Dataset records
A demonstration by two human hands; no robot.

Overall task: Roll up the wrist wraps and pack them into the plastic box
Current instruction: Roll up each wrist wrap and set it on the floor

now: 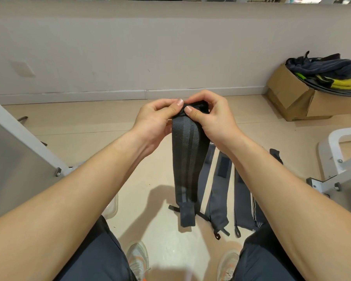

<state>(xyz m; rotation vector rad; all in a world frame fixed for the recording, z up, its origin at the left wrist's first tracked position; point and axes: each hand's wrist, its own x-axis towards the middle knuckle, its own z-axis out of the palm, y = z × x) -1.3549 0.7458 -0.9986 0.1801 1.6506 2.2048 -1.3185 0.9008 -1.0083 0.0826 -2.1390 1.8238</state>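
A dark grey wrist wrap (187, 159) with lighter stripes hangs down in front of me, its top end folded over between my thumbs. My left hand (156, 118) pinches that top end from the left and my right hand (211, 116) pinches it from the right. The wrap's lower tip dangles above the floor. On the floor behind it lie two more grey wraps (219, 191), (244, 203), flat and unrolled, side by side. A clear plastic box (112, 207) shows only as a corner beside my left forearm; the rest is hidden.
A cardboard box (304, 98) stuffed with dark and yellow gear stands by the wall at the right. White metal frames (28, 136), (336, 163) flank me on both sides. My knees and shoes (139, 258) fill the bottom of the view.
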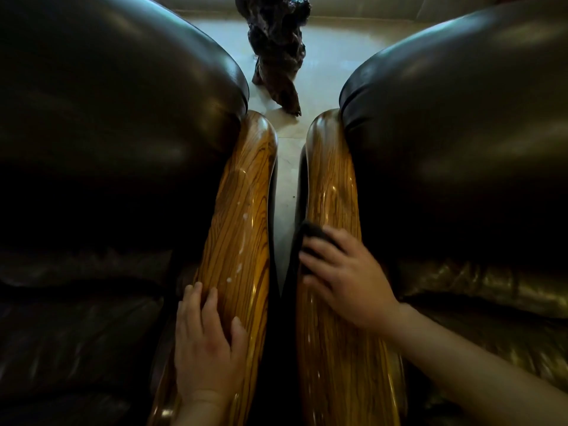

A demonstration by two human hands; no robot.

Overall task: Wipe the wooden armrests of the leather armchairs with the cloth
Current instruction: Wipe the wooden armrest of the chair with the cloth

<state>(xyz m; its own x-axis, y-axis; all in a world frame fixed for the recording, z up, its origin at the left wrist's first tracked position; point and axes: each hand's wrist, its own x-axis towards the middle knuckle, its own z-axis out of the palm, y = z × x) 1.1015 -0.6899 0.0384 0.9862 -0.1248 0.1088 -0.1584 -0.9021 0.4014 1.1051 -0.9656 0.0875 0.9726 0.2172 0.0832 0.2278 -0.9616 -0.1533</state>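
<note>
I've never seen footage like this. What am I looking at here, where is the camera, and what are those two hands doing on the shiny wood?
There is no machine here: the single picture comes from a wide-angle camera worn on a person's head, looking down at their own bare hands. They stand between two dark leather armchairs, whose striped wooden armrests run side by side with a strip of pale floor between them. The right hand presses a dark cloth onto the right armrest. The left hand holds nothing; it lies flat on the left armrest, which carries small whitish spots. Beyond the chairs, a dark gnarled wooden piece stands on the floor; what it is exactly cannot be told.
</note>
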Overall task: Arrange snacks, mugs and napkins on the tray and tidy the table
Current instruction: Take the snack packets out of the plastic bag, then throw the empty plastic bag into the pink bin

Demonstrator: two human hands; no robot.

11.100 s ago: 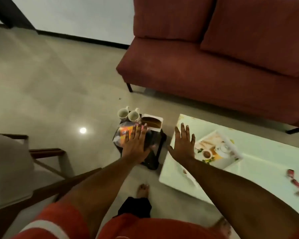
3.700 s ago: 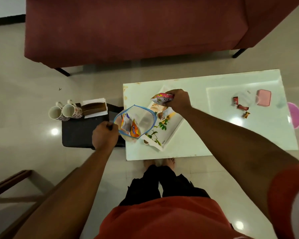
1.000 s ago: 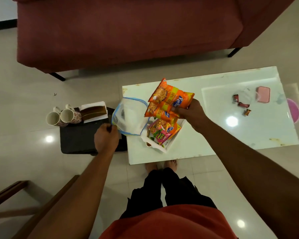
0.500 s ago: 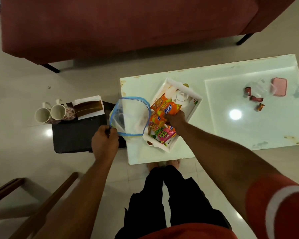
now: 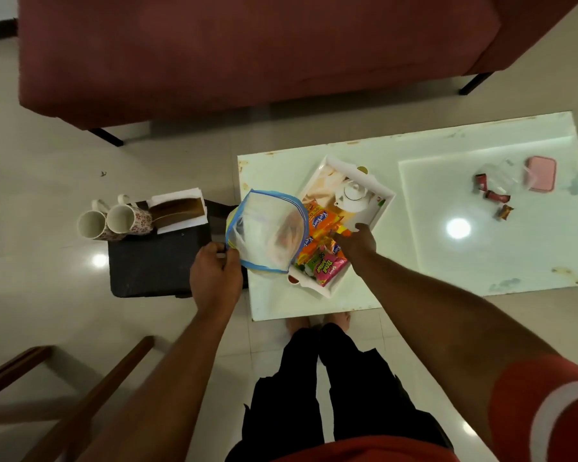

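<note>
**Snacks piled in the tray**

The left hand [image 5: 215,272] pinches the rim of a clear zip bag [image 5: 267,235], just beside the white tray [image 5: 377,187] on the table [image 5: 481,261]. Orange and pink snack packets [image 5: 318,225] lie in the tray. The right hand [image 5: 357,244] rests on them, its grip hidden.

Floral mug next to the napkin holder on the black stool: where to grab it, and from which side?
Probably its handle, from the sofa side. The floral mug has the other mug tight on its left and the napkin holder close on its right, so both flanks are blocked; the handle sticks out free behind. Else pinch the rim from above.
</note>
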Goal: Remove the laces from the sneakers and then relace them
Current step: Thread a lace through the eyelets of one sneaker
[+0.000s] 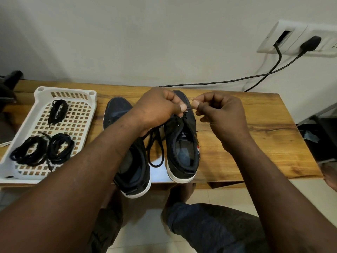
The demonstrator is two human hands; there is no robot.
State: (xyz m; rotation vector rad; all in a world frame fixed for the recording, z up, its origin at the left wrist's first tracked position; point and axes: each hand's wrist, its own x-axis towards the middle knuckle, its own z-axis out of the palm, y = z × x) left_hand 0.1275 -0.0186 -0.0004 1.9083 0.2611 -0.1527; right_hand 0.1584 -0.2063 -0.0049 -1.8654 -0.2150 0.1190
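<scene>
Though thin, round black lace (pixel 162 152)

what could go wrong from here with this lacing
The left sneaker has its heel overhanging the table edge under the left forearm; a nudge could tip it off. The loose lace loop beside the right sneaker may twist or snag when pulled. The left hand and right hand pinch the lace by fingertips only, so it might slip.

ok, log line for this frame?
stage: lace work, right sneaker | left hand: pinches lace | right hand: pinches lace | tray: three lace bundles
</scene>
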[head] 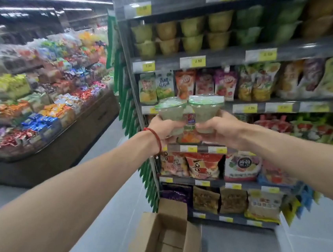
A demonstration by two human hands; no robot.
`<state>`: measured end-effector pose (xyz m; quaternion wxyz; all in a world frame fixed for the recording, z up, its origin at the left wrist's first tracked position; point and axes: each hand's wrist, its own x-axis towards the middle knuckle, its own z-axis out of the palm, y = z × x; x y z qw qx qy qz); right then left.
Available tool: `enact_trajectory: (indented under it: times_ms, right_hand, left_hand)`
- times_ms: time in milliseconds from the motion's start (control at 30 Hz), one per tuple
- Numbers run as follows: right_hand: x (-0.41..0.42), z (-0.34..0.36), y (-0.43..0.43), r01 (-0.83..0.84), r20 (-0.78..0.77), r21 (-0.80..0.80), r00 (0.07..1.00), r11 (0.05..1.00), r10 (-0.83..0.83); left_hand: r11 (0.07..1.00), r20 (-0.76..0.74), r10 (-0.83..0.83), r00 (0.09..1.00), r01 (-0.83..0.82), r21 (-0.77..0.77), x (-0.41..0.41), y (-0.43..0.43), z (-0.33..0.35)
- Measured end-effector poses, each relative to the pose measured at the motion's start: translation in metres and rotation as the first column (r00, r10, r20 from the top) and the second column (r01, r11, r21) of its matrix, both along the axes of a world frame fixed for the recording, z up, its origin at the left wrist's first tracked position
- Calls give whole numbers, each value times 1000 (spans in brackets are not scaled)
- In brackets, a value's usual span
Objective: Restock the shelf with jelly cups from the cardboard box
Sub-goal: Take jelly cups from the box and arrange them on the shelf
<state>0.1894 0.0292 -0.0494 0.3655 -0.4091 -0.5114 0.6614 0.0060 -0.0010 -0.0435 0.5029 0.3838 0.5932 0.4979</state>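
left hand (pixel 166 129) fingers grip clear tapered jelly cup (pixel 171 114) | right hand (pixel 221 127) fingers grip twin cup (pixel 207 110)

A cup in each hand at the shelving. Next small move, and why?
Probably lift both higher: the left hand and right hand grip the left jelly cup and right jelly cup level with the pouches, while matching stacked cups sit on the shelf above.

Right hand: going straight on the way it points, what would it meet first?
Probably the left jelly cup: the right hand holds its right jelly cup rim to rim with it. Shelf pouches lie behind; depth unclear.
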Motion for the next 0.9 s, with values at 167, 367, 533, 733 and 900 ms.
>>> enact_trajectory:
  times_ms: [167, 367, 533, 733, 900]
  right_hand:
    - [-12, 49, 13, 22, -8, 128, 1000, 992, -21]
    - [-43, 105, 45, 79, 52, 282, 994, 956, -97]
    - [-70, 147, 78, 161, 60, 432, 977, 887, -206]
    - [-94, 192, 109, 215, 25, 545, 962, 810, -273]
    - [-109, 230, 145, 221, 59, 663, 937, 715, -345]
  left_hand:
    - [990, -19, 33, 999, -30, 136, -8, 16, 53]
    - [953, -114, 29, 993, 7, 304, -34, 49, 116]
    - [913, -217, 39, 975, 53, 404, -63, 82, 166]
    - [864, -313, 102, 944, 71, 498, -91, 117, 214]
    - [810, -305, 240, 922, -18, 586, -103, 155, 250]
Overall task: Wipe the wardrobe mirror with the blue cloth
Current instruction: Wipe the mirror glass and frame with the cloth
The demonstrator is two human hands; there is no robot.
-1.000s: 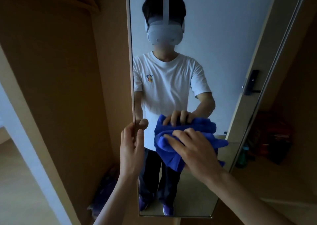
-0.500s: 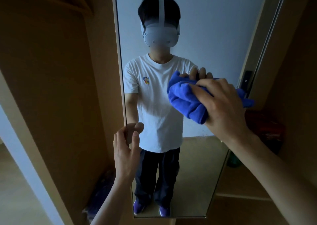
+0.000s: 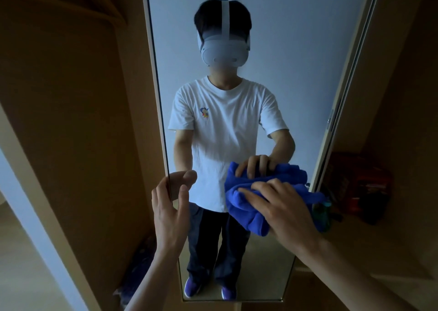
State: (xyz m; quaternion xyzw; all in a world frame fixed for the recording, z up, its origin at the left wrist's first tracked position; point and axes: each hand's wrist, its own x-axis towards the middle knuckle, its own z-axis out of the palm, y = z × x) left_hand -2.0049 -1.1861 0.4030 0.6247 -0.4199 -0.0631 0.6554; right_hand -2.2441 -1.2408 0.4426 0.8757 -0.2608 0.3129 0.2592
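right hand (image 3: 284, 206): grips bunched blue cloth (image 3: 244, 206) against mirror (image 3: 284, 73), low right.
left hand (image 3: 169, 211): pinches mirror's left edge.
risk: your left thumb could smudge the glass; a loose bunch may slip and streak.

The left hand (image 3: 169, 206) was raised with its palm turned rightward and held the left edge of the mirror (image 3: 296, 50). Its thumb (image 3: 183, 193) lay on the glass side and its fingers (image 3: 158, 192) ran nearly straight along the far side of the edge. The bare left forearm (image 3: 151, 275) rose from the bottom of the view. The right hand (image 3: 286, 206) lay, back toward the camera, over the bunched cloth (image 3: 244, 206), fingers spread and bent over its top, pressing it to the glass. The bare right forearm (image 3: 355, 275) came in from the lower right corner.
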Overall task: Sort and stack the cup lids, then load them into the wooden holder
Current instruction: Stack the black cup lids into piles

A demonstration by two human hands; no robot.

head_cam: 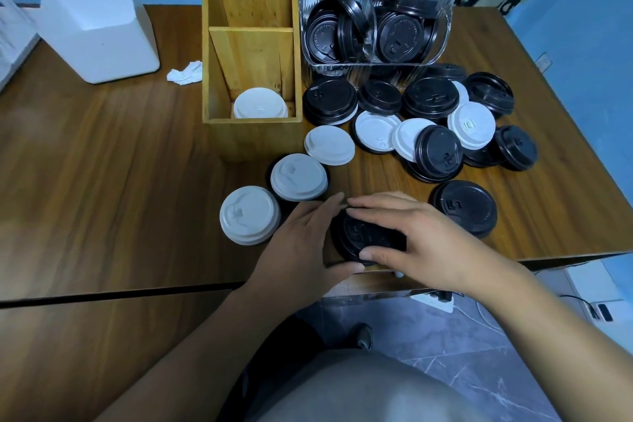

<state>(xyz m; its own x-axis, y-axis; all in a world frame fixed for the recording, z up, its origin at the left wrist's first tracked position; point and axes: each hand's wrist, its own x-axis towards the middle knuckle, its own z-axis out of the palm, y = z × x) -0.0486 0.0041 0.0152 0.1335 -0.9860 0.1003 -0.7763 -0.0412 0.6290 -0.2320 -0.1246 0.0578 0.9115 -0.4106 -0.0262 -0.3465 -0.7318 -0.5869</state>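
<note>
Black lid stack sits at the near edge of the bench, and I have both hands clamped round it. My left hand lies along its left side, thumb hooked at the near rim. My right hand spans the top, fingers on the far rim. I'd squeeze evenly to square the rims so they nest before lifting. Beyond, white stacks stand ready, and the wooden holder has white lids in its front compartment.
</note>
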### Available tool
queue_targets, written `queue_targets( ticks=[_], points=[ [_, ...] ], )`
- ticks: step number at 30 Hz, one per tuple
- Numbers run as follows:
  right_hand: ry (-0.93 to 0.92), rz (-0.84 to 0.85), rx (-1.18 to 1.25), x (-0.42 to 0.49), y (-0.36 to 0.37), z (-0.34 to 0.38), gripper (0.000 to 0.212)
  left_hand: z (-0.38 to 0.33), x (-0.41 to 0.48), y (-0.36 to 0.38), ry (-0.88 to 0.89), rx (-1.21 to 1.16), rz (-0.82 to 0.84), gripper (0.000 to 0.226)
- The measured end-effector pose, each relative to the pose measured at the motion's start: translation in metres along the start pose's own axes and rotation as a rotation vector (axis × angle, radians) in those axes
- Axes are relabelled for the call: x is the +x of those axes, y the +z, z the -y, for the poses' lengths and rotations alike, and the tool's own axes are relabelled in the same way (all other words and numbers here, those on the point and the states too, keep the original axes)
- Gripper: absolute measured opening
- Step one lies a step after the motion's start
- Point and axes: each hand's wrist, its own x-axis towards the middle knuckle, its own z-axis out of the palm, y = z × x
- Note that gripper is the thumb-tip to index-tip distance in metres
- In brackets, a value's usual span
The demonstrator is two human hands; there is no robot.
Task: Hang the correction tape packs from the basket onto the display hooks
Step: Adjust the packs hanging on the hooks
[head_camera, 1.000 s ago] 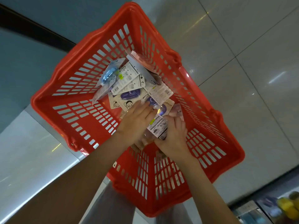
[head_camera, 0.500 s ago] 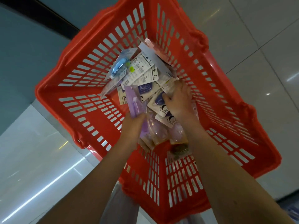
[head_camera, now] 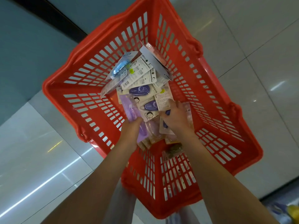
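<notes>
A red plastic basket (head_camera: 77, 101) stands on the floor below me, with several correction tape packs (head_camera: 140, 78) heaped in its bottom. Both my hands are down inside it. My left hand (head_camera: 131, 131) grips a purple pack (head_camera: 129, 107) that stands up from the pile. My right hand (head_camera: 176, 117) curls round a pack with a dark blue dispenser (head_camera: 165, 122) near the basket's right side. A pack with a light blue dispenser (head_camera: 120, 68) leans against the far wall. No display hooks are in view.
Glossy pale floor tiles (head_camera: 242, 46) surround the basket. A grey-blue wall or fixture base (head_camera: 24, 54) with a dark strip runs along the left. Some shelf goods, one yellow (head_camera: 292, 212), show at the bottom right corner.
My right hand pulled back from the far middle of the pile to the near right packs. My left hand keeps its grip on the purple pack. The view shifted slightly over the basket.
</notes>
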Motion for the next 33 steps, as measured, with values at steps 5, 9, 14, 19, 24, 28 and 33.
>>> queue_targets(
  ticks=[5, 9, 14, 19, 24, 28, 33],
  points=[
    [0.006, -0.090, -0.026, 0.025, 0.003, 0.021, 0.094, 0.000, 0.013, -0.001, 0.111, 0.008, -0.039, 0.011],
    [0.061, -0.016, -0.021, 0.025, 0.002, 0.020, 0.088, -0.005, 0.016, -0.005, 0.123, -0.008, -0.081, 0.007],
    [0.310, 0.245, 0.201, -0.060, -0.022, 0.005, 0.077, -0.015, -0.035, -0.014, -0.031, -0.076, 0.040, 0.006],
    [0.219, 0.449, 1.060, -0.198, -0.117, 0.048, 0.069, -0.038, -0.138, -0.029, -0.024, -0.072, 0.245, 0.054],
    [0.114, 0.532, 1.260, -0.273, -0.229, 0.136, 0.067, -0.095, -0.276, -0.055, 0.176, -0.134, 0.474, 0.051],
    [0.026, 0.416, 1.140, -0.330, -0.310, 0.202, 0.023, -0.148, -0.379, -0.087, 0.397, -0.209, 0.527, 0.047],
    [-0.290, 0.215, 1.016, -0.407, -0.392, 0.275, 0.016, -0.193, -0.501, -0.130, 0.629, -0.202, 0.501, 0.044]
  ],
)
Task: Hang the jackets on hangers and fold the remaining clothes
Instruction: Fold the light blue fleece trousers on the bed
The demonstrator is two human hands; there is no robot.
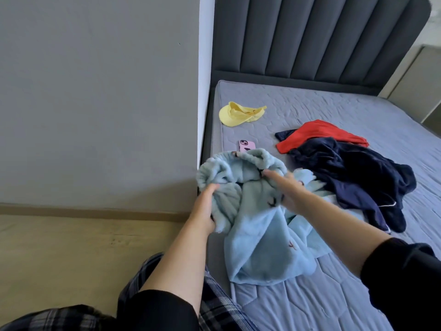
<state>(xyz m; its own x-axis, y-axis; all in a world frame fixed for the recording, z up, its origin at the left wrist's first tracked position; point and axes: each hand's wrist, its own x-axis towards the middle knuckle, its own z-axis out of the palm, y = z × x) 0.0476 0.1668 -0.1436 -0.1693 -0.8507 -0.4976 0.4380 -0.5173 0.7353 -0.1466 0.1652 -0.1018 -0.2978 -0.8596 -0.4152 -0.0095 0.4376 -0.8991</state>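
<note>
Blue fleece garment [260, 235] sits bunched at the bed's [310, 295] near edge. The left hand [205, 206] clutches a wad of it. The right hand [284, 187] touches the collar, its grasp too blurred to tell. The garment looks soft, light and floppy, probably best held by the shoulders.

The light blue fleece garment [257, 235] looked thick and plush, with a fuzzy matt pile. The navy blue garment [353, 177] was a soft, velvety cloth, crumpled, and the red garment [317, 133] a thin, smooth fabric. The yellow cloth visor [238, 114] looked matt. The pink phone [247, 146] had a smooth, glossy back. The grey-blue quilted mattress [334, 295] showed stitched, puckered cloth, the dark grey padded headboard [310, 37] matt upholstery, the grey wall [95, 91] flat matt paint, and the pale floor [71, 247] wood grain.
</note>
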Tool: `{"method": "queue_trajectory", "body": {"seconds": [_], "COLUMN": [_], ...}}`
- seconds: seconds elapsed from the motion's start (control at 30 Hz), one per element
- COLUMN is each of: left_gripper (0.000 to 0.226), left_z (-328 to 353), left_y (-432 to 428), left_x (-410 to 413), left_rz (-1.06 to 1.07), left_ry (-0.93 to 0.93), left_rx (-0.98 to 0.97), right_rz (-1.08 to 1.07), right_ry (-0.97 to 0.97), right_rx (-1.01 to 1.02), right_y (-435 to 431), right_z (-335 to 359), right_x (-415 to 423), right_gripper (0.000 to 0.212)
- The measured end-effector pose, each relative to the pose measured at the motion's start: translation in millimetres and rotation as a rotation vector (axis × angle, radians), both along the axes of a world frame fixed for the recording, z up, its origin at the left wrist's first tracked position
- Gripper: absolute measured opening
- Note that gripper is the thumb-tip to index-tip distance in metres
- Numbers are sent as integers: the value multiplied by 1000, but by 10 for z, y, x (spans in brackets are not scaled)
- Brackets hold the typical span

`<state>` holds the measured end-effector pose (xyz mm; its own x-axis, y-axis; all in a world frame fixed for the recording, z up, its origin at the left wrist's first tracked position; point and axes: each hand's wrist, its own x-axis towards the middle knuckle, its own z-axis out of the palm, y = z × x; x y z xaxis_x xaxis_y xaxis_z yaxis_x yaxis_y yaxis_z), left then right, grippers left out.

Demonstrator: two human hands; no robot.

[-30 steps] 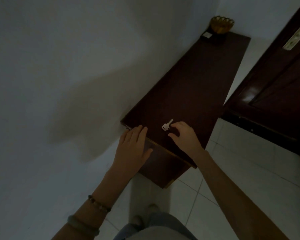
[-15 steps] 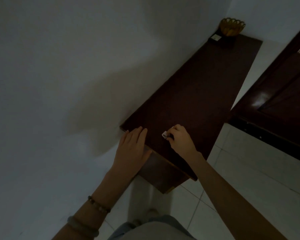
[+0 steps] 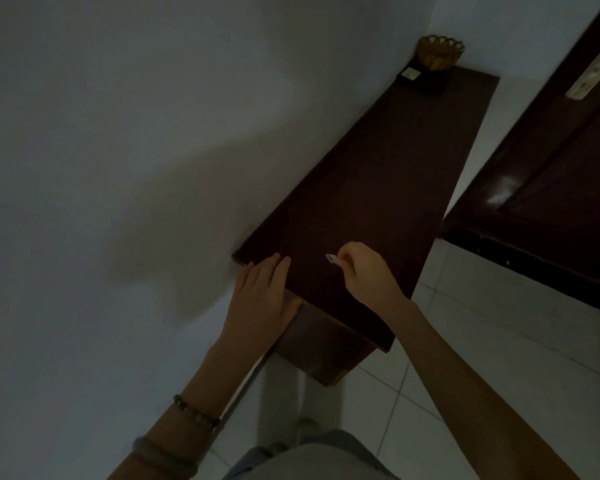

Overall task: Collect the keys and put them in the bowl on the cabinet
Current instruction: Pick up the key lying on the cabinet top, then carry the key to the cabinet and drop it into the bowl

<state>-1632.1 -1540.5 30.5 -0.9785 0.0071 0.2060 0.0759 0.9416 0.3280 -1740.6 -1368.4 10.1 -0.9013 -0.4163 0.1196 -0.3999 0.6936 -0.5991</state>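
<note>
Right hand (image 3: 368, 273) fingers (image 3: 347, 258) pinching key (image 3: 332, 258), blade hidden, room dim

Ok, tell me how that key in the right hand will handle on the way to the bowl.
The key looks small, flat and metallic, so probably stiff and light. Pinched only by the right hand fingertips, it could slip. Dropped on the cabinet, it would likely lie flat, not roll.

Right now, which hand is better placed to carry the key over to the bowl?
The right hand. It already pinches the key between its fingertips, on the open side of the cabinet. The left hand lies flat and empty on the near corner. The bowl sits at the far end.
</note>
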Motion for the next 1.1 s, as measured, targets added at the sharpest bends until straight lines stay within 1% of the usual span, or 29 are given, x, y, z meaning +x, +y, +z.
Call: {"method": "queue_trajectory", "body": {"seconds": [0.1, 0.2, 0.37, 0.43, 0.53, 0.63, 0.7, 0.8, 0.97, 1.03, 1.1], "left_gripper": [57, 55, 53, 54, 53, 42, 36, 33, 27, 23, 15], "left_z": [20, 67, 162, 174, 172, 168, 165, 153, 126, 121, 127], "left_y": [62, 126, 220, 246, 290, 355, 403, 483, 671, 759, 847], "left_x": [-11, -10, 48, 89, 153, 231, 283, 322, 310, 281, 228], "left_rz": [-56, -113, -204, -241, -282, -341, -398, -430, -490, -475, -447], "left_ry": [32, 45, 53, 27, 18, 78, 65, 36, 110, 71, -11], "left_rx": [57, 187, 415, 490, 526, 520, 550, 588, 567, 585, 632], "right_rz": [-3, -45, -111, -124, -154, -180, -206, -261, -331, -382, -431], "right_ry": [4, 8, -82, -115, -163, -223, -237, -233, -197, -155, -93], "right_rx": [-94, -180, -361, -424, -550, -653, -689, -710, -697, -637, -525], "right_y": [77, 124, 160, 172, 179, 205, 236, 300, 499, 623, 784], "right_z": [171, 297, 439, 495, 562, 587, 588, 598, 602, 586, 567], "right_x": [150, 328, 655, 792, 983, 1158, 1264, 1387, 1521, 1561, 1607], "right_gripper": [5, 9, 17, 19, 20, 15, 11, 12, 14, 14, 15]}}
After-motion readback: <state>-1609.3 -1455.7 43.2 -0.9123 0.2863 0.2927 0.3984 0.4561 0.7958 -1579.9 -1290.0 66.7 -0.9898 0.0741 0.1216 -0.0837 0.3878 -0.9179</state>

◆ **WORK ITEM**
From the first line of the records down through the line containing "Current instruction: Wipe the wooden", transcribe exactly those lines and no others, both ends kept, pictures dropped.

◆ **EXERCISE ANSWER**
A demonstration by two human hands; no robot.

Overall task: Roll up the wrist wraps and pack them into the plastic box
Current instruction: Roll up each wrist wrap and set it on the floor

now: 

<state>(xyz m; rotation vector rad; all in a world frame fixed for the recording, z up, its origin at the left wrist's first tracked position; point and axes: each hand's wrist, its own x-axis towards the middle knuckle, its own z-axis out of the palm, y = z × x) -1.3549 0.7458 -0.9986 0.1801 1.6506 2.2048 -1.3185 0.9008 -1.0083 0.0826 -2.1390 1.8238</state>
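A dark grey wrist wrap (187, 159) with lighter stripes hangs down in front of me, its top end folded over between my thumbs. My left hand (156, 118) pinches that top end from the left and my right hand (211, 116) pinches it from the right. The wrap's lower tip dangles above the floor. On the floor behind it lie two more grey wraps (219, 191), (244, 203), flat and unrolled, side by side. A clear plastic box (112, 207) shows only as a corner beside my left forearm; the rest is hidden.
A cardboard box (304, 98) stuffed with dark and yellow gear stands by the wall at the right. White metal frames (28, 136), (336, 163) flank me on both sides. My knees and shoes (139, 258) fill the bottom of the view.
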
A demonstration by two human hands; no robot.

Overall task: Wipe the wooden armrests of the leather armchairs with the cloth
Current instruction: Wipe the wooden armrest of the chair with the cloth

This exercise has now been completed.